Detection and Alleviation of Last Mile Wireless Link Bottlenecks
COM1 Level 2
Video Conference Room, COM1-02-13
Abstract:
Increasingly, a significant portion of users connect to the Internet via wireless connections, i.e., cellular or Wi-Fi. This phenomenon can be attributed to the proliferation of hand-held devices. With the advent of these devices, network service providers have to increase the performance of the last-mile connection so that users have uninterrupted, high-bandwidth access to the Internet. Though wireless network technologies have evolved rapidly over a time frame of a few years, whenever there is a performance issue in an end-to-end network path (e.g., a poor quality Skype call), users typically blame it on the last-mile network connection. However, the performance issue can also arise due to a bottlenecked link in the Internet path, while the last-mile connection is flawless. Therefore, it is of great importance to identify where network bottlenecks lie in order to take appropriate remedial actions.
In this thesis, we first show the impact of the last-mile connection on the user-perceived quality of end-to-end network connections. Specifically, we consider two last-mile technologies: cellular (3G and LTE) and Wi-Fi, and quantify their effect on real-time data streams such as VoIP calls. As poor Quality of Service (QoS) cannot always be attributed to the last-mile link, we propose measurement techniques that help end-users diagnose network performance issues by allowing them to attribute the issues they face to the last-mile wireless link or the Internet path. First, we present QProbe, a lightweight tool that provides diagnostic information about a user's cellular link. QProbe identifies whether an end-to-end network path is bottlenecked by the cellular link or the Internet path with >85% accuracy. Next, we present a suite of techniques named Kwikr that Wi-Fi connected clients can use to detect various forms of pathology conditions that might be present in their Wi-Fi connections. These techniques use a mix of active measurements and passively observable signals like RSSI for the detection of wireless congestion, mobility, handoffs and weak links with >90% accuracy.
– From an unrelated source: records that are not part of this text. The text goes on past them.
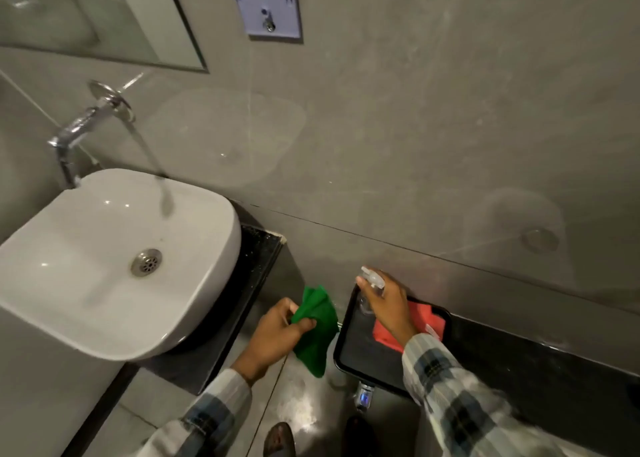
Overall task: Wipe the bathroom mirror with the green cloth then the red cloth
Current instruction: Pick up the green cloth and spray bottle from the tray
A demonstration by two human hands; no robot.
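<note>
My left hand (277,335) grips a crumpled green cloth (317,328), which hangs down between the sink counter and a black tray (360,356). My right hand (388,304) is closed around a clear spray bottle (370,283), held over the tray's far end. A folded red cloth (415,321) lies in the tray, partly covered by my right wrist. The mirror (86,17) hangs on the wall at the top left, well above both hands.
A white basin (114,259) sits on a dark counter (256,266) at left, with a chrome wall tap (90,121) over it. A black ledge (554,370) carries the tray at right. A pale plate with a knob (266,6) is on the grey wall.
</note>
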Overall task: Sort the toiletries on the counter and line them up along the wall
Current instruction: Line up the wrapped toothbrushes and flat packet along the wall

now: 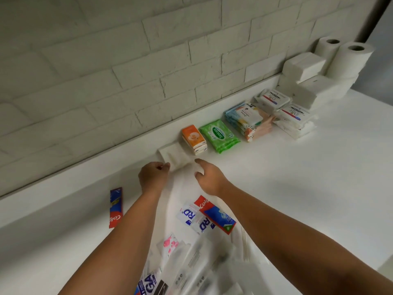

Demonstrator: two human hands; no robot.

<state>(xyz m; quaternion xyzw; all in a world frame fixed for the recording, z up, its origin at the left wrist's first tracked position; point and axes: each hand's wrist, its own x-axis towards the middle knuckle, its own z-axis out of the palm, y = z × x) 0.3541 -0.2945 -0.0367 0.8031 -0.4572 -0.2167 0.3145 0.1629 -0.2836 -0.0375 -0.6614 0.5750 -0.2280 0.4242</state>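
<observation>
Lying flat at wall foot: white packet [173, 156], just left of orange tissue pack [194, 137]. Left hand [153, 176] pinches its near corner, fingers curled. Right hand [209, 177] just beside near edge, fingers loosely spread, gripping nothing. Green wipes pack [220, 136] next rightward. Toothpaste box [116, 207] apart on counter [297, 188].

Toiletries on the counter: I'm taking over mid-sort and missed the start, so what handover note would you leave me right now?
Hands: the left hand pinches the near edge of the white packet at the row's end. The right hand is open by its other corner; contact is blurred.
Done: along the wall are the toilet rolls, white napkin packs, Dove packs, pastel packs, green Sanicare pack and orange tissue packs.
Left: the left Colgate box, second Colgate box, RD sachets and blurred pile are unsorted.
</observation>
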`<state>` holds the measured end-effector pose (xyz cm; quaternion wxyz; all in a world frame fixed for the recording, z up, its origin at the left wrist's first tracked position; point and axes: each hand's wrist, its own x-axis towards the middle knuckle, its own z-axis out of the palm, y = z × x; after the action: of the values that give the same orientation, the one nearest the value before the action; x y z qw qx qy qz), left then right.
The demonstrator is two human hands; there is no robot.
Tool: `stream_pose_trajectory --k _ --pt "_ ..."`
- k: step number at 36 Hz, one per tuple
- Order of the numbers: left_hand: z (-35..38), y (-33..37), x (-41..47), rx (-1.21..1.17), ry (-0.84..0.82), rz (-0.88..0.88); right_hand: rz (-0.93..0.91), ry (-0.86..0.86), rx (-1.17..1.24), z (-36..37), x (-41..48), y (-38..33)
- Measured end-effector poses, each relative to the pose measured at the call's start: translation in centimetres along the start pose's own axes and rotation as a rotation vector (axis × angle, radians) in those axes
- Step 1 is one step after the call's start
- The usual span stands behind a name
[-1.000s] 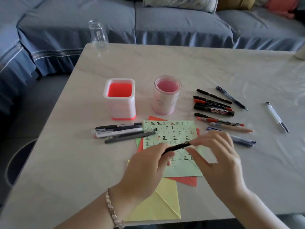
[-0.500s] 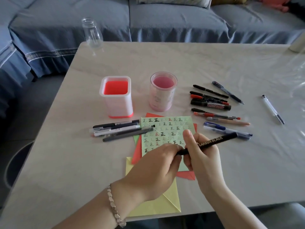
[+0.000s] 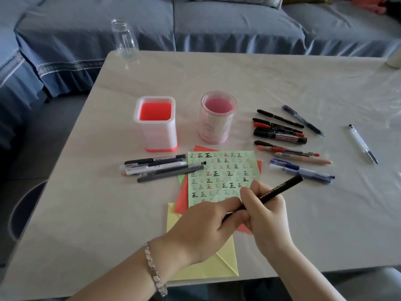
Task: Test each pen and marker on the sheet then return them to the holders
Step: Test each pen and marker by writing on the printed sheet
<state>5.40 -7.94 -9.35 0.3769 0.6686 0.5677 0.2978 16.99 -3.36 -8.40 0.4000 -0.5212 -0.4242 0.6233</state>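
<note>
Bottom centre of my feed, left hand (image 3: 206,231) coming in with a bracelet (image 3: 154,271) on the wrist, fingers curled round the lower end of the black pen (image 3: 282,188). Right hand (image 3: 268,213) is touching it, wrapped round the barrel. So both hands are clamped on that one pen. It slants up to the right with white lettering along its side, and its top end pokes out past the knuckles. The tip is hidden behind the fingers, so I can't tell if it meets the paper.

Under the hands are three sheets fanned on the table (image 3: 97,213): a yellow sheet (image 3: 217,268) nearest, a red sheet (image 3: 181,203) above it, and a green sheet (image 3: 223,168) on top, covered in rows of small test marks, mostly black, a few red.

Left of the green sheet is a bundle of pens (image 3: 160,167), lying side by side. Right of it are two blue pens (image 3: 301,170), then a cluster of markers (image 3: 280,131) higher up. One clear pen (image 3: 362,143) sits alone, well apart toward the right edge.

Mid-frame stand the square holder (image 3: 155,124) and the round holder (image 3: 217,118), both upright and near each other.

Upper left, a glass jar (image 3: 125,40) stands at the table's far corner, with a blue sofa (image 3: 217,22) behind it.
</note>
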Motion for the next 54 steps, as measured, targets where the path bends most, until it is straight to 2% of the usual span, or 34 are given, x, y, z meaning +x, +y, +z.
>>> stream_pose_trajectory --k 4,6,9,12,15,17,20,23,29,33,43,54 --pt "-0.6 -0.8 -0.6 0.016 -0.002 -0.086 -0.055 0.134 0.072 -0.7 0.5 -0.2" --pt "-1.0 -1.6 -0.9 0.091 0.082 -0.119 -0.095 0.217 0.080 -1.5 0.9 -0.5" --pt "-1.3 -4.0 -1.5 0.327 0.224 -0.162 -0.123 0.284 0.011 -2.9 1.3 -0.5" --pt "-1.4 -6.4 -1.7 0.446 0.340 -0.201 -0.121 0.293 -0.071 -4.0 1.7 0.2" --pt "-1.8 -8.6 -1.8 0.614 0.488 -0.088 -0.131 0.265 -0.124 -4.6 1.9 1.1" --pt "-2.0 -9.6 -1.8 0.734 0.522 -0.081 -0.145 0.229 -0.156 -4.7 2.0 1.5" --pt "-1.4 -9.6 -2.0 0.754 0.555 -0.089 -0.168 0.204 -0.169 -4.9 2.1 2.0" --pt "-0.2 -7.9 -2.1 0.666 0.513 -0.056 -0.200 0.217 -0.197 -4.8 2.3 2.3" --pt "2.4 -6.2 -1.9 0.697 0.126 0.169 -0.294 0.238 -0.270 -4.1 2.7 2.7" --pt "3.2 -6.3 -1.3 0.741 0.003 0.186 -0.365 0.272 -0.329 -3.4 3.0 3.6" --pt "3.4 -6.6 -1.2 0.642 0.018 0.152 -0.426 0.328 -0.423 -2.5 3.6 6.4" --pt "3.4 -6.7 -1.0 0.583 0.025 0.135 -0.507 0.280 -0.463 -2.3 3.9 7.1"
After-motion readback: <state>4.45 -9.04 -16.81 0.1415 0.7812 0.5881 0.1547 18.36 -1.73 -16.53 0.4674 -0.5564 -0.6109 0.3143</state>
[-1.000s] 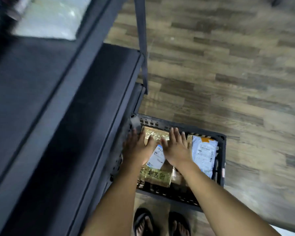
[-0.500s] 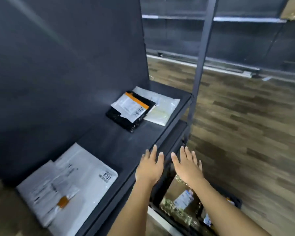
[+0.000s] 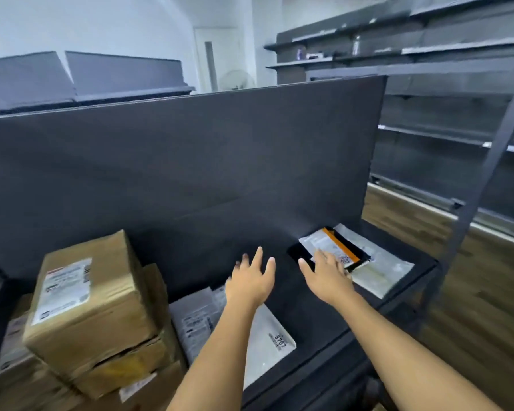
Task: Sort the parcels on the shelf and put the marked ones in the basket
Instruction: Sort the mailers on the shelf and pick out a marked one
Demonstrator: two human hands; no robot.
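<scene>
Head view, looking down along a dark shelf (image 3: pixel 318 315) with a tall dark back panel (image 3: pixel 190 161) behind it. Both forearms reach forward over the shelf. Left hand (image 3: pixel 251 280): palm down, fingers straight and spread, grip open and holding nothing. It hangs over the far end of a white mailer (image 3: pixel 267 330) that lies flat near the shelf's front edge. Just left of that mailer, partly overlapping it, is a grey mailer (image 3: pixel 196 318) with printed labels. Right hand (image 3: pixel 324 275): palm down, fingers straight and fanned, grip open, nothing held. The fingertips reach over the near edge of a black parcel (image 3: pixel 298 252); cannot tell whether they touch it. The black parcel lies flat toward the right end of the shelf, close to the back panel, and carries a white label (image 3: pixel 321 241) with an orange stripe. It sits on top of a pale flat mailer (image 3: pixel 380 271), which sticks out to the right and toward the front. At the left end are stacked cardboard boxes (image 3: pixel 92 298), the top one tilted, with a shipping label on its upper face. A grey upright post (image 3: pixel 493 155) stands beyond the right end of the shelf. Wood-plank floor (image 3: pixel 487 292) to the right; more dark shelving (image 3: pixel 428 48) across the aisle. Print on all labels is too blurred to read.
</scene>
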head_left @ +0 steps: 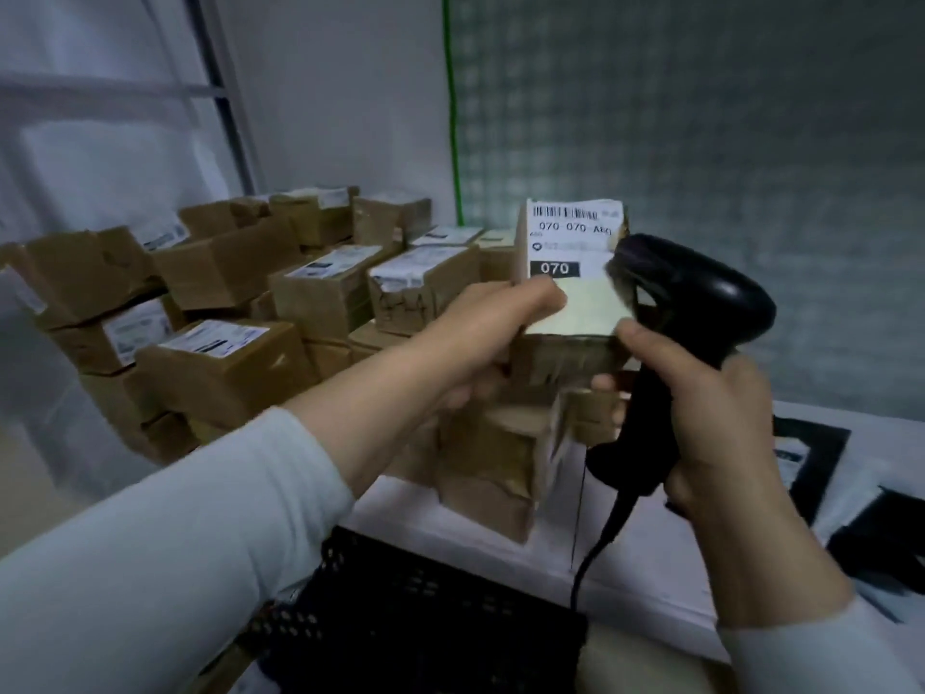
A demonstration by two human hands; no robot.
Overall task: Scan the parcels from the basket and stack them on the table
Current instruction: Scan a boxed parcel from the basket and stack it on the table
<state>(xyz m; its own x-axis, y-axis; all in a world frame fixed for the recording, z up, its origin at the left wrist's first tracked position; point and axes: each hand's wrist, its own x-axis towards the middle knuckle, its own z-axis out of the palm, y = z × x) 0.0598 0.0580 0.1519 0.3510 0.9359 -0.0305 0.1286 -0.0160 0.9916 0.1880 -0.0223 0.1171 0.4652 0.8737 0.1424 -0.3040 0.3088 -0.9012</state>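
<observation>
The left grip (480, 338) is closed around a labelled parcel (575, 298), held up above the far side of the basket (425, 618). The right grip (711, 423) is wrapped around the handle of the scanner (701, 293), whose head sits just beside the label. Beyond the basket, towards its left, many stacked parcels (225, 363) stand on the worktop (650, 568), so much seems done. This parcel looks mid-scan and is not yet stacked. What the basket holds cannot be seen.

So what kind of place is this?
Probably a parcel sorting room: labelled cardboard parcels stacked on the table, a barcode scanner in the right hand, and the left hand holding a labelled parcel up to it.
</observation>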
Real-time streaming is an important class of applications that is used by millions of people all over the world. It places stringent demands on the network that are sometimes not met by wireless last-mile links. In the latter part of this thesis, we present two systems that make real-time streaming reliable and robust on Wi-Fi last-mile links by alleviating bottleneck conditions that occur on them. First, we show how we can alleviate Wi-Fi bottlenecks on real-time streaming applications by presenting a user-level module that real-time streaming applications can use to take better bandwidth adaptation decisions. This module draws on the information provided by Kwikr about the condition of the Wi-Fi link that is then leveraged to perform improved bandwidth adaptation. We show that doing so allows real-time flows to increase the quality of the streams at no extra cost during congestion, adapt proactively to changing Wi-Fi link conditions caused by mobility and weak links, and ramp-up the data rate faster when a handoff occurs. Next, we present another Wi-Fi bottleneck alleviation technique that introduces a novel Wi-Fi connection establishment technique that significantly improves the quality of real-time data streams. Our solution, named DiversiFi, introduces the conceptually simple technique of hedging. Hedging allows devices to maintain two concurrent Wi-Fi connections to reap the benefit of both links, which might be of poor quality individually. We present different deployment models for DiversiFi, and our implementations of these, including one based on software-defined networking that enables DiversiFi to be realized in enterprise networks with unmodified access points. Our experimental evaluation shows that DiversiFi helps cut down poor quality real-time data streams by 2.24x.